Abstract:
In the past decade, main-memory database systems like SAP HANA,
Microsoft Hekaton, and Tableau Hyper have gained widespread adoption.
These in-memory database systems offer very high performance, but have
one major weakness: They expect all data to reside in DRAM. In this talk,
I will first present LeanStore, a novel storage engine for modern hardware
(fast SSDs, large DRAM capacities, many CPU cores). LeanStore is almost
as fast as in-memory systems as long as the working set fits into main
memory, but gracefully and transparently handles very large, SSD-resident
data sets as well.
In the second part of the talk I will discuss how to best utilize the
upcoming byte-addressable non-volatile memory (e.g, 3D XPoint DIMMs)
in database systems.
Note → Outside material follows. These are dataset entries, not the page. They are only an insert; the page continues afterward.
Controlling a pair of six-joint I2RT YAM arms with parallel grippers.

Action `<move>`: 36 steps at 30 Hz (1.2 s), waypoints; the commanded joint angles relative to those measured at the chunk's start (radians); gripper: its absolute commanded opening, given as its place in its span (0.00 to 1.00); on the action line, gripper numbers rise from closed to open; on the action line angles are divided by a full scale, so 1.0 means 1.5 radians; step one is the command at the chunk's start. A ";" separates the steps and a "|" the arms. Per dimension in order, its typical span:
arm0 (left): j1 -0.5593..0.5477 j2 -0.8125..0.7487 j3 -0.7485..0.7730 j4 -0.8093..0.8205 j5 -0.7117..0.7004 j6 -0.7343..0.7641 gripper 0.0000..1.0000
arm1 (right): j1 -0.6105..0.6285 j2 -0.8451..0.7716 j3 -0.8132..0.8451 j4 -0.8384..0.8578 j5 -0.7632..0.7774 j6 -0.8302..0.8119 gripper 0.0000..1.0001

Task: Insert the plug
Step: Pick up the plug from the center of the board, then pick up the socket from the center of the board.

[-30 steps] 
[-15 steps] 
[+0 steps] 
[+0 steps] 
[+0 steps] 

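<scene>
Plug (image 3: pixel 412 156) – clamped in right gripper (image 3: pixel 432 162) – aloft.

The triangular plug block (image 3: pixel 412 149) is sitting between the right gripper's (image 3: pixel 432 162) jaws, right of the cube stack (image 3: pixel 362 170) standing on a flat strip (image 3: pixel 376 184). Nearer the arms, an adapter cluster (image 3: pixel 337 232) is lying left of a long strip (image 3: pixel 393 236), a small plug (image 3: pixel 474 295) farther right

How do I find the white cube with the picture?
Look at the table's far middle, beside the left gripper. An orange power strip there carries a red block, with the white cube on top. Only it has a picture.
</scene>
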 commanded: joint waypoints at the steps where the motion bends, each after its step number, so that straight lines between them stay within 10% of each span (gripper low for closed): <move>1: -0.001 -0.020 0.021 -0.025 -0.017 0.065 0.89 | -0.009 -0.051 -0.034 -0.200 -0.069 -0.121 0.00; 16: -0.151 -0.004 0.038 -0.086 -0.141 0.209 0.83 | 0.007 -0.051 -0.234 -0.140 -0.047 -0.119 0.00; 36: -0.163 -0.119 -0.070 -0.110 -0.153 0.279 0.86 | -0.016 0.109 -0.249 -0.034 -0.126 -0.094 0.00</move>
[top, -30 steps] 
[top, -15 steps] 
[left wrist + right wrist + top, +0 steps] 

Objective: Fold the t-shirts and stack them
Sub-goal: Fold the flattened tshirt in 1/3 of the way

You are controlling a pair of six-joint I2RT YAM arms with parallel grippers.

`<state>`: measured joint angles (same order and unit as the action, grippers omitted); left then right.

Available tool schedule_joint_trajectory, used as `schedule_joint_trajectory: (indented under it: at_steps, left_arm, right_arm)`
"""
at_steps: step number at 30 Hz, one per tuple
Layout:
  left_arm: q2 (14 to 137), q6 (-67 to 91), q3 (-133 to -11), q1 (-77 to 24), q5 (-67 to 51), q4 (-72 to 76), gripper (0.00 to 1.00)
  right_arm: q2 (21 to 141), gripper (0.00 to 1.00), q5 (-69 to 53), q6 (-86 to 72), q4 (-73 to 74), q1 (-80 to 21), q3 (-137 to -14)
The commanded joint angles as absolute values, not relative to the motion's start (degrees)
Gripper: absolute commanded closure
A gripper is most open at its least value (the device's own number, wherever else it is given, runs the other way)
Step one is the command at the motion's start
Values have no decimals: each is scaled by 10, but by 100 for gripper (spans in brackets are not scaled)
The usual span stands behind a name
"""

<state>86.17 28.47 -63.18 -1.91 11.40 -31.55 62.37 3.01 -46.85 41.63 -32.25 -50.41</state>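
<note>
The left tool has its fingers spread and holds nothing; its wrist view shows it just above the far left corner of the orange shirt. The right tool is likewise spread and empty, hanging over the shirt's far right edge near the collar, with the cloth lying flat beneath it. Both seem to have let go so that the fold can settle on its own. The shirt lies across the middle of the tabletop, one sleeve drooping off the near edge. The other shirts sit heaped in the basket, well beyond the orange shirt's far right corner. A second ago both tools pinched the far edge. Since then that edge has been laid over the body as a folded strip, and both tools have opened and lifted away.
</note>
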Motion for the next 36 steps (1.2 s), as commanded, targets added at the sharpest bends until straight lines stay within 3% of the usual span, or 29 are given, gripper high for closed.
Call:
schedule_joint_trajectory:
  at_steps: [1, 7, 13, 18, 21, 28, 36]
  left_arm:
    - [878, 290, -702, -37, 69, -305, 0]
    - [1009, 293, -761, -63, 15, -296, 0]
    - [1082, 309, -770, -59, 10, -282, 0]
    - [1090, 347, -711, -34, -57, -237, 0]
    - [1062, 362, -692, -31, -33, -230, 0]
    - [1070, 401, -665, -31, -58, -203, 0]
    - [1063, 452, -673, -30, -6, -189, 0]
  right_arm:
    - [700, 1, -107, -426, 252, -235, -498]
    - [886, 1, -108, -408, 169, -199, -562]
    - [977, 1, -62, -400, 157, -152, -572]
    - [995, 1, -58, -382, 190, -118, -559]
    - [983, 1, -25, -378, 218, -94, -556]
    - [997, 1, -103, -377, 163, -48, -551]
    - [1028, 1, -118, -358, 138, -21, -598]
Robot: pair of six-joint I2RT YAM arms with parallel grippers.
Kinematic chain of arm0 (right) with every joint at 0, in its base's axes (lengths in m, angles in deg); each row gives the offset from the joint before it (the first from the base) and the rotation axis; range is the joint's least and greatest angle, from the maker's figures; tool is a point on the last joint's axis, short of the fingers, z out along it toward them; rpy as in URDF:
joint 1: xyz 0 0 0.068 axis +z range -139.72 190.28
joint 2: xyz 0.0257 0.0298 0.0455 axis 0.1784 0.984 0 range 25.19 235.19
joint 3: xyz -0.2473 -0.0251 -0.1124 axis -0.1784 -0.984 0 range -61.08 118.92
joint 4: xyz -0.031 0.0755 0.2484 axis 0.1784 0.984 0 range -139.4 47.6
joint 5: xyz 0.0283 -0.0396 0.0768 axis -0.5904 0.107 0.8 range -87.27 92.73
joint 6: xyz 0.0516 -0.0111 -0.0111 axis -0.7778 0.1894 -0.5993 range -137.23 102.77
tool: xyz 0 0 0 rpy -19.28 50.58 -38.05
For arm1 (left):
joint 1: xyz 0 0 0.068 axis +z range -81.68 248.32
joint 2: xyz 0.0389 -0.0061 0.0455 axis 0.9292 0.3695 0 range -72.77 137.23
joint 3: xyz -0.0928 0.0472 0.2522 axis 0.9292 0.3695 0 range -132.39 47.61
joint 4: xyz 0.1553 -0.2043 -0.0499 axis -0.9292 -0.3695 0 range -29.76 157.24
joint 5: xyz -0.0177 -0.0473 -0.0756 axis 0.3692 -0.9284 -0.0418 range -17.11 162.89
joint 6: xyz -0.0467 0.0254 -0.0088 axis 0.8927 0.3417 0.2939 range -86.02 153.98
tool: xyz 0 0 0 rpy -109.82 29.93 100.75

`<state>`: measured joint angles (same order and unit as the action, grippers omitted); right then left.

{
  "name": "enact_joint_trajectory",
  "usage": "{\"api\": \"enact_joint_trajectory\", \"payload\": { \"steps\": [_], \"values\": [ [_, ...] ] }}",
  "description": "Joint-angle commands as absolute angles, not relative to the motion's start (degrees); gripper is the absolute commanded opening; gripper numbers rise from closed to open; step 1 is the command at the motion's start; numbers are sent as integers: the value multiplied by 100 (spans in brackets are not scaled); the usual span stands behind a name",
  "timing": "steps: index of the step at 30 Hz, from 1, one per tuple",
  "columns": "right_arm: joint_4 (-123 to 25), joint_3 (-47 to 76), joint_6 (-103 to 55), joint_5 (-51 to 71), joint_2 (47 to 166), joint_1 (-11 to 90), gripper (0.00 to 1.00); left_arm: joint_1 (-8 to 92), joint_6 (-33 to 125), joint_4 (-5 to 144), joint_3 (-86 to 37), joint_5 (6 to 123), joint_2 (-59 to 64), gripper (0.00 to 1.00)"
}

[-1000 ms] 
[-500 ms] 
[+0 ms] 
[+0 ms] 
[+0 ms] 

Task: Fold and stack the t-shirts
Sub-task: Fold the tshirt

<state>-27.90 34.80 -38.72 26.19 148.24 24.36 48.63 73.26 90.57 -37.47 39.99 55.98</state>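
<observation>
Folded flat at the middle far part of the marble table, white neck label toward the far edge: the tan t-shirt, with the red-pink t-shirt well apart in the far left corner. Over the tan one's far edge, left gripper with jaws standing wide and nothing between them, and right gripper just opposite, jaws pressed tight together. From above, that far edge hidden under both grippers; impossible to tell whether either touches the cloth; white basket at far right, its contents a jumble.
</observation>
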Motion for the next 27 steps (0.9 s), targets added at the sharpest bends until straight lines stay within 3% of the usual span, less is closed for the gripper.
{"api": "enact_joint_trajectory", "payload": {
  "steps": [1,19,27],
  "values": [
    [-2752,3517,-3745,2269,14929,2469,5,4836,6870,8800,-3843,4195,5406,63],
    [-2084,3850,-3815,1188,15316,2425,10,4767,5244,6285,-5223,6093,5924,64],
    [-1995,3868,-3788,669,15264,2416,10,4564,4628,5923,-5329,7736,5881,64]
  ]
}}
I argue that this technology will replace neither
DRAM nor flash, and is therefore best used as an additional layer in
the storage hierarchy that is automatically managed by the database
system.
About the speaker
Viktor Leis is a postdoctoral researcher at the Technical University of Munich,
where he earned his doctorate in Computer Science in 2016. Viktor does
research on core database topics, including query processing on modern
hardware, query optimization, concurrency control, index structures, and
storage. Much of this research has been integrated into the HyPer main-
memory database system, which was acquired by Tableau in 2016. He
received the biennial dissertation award of the German-speaking database
community (GI DBIS) 2015/2016 and a best paper award at ICDE 2014 for
his work on hardware transactional memory.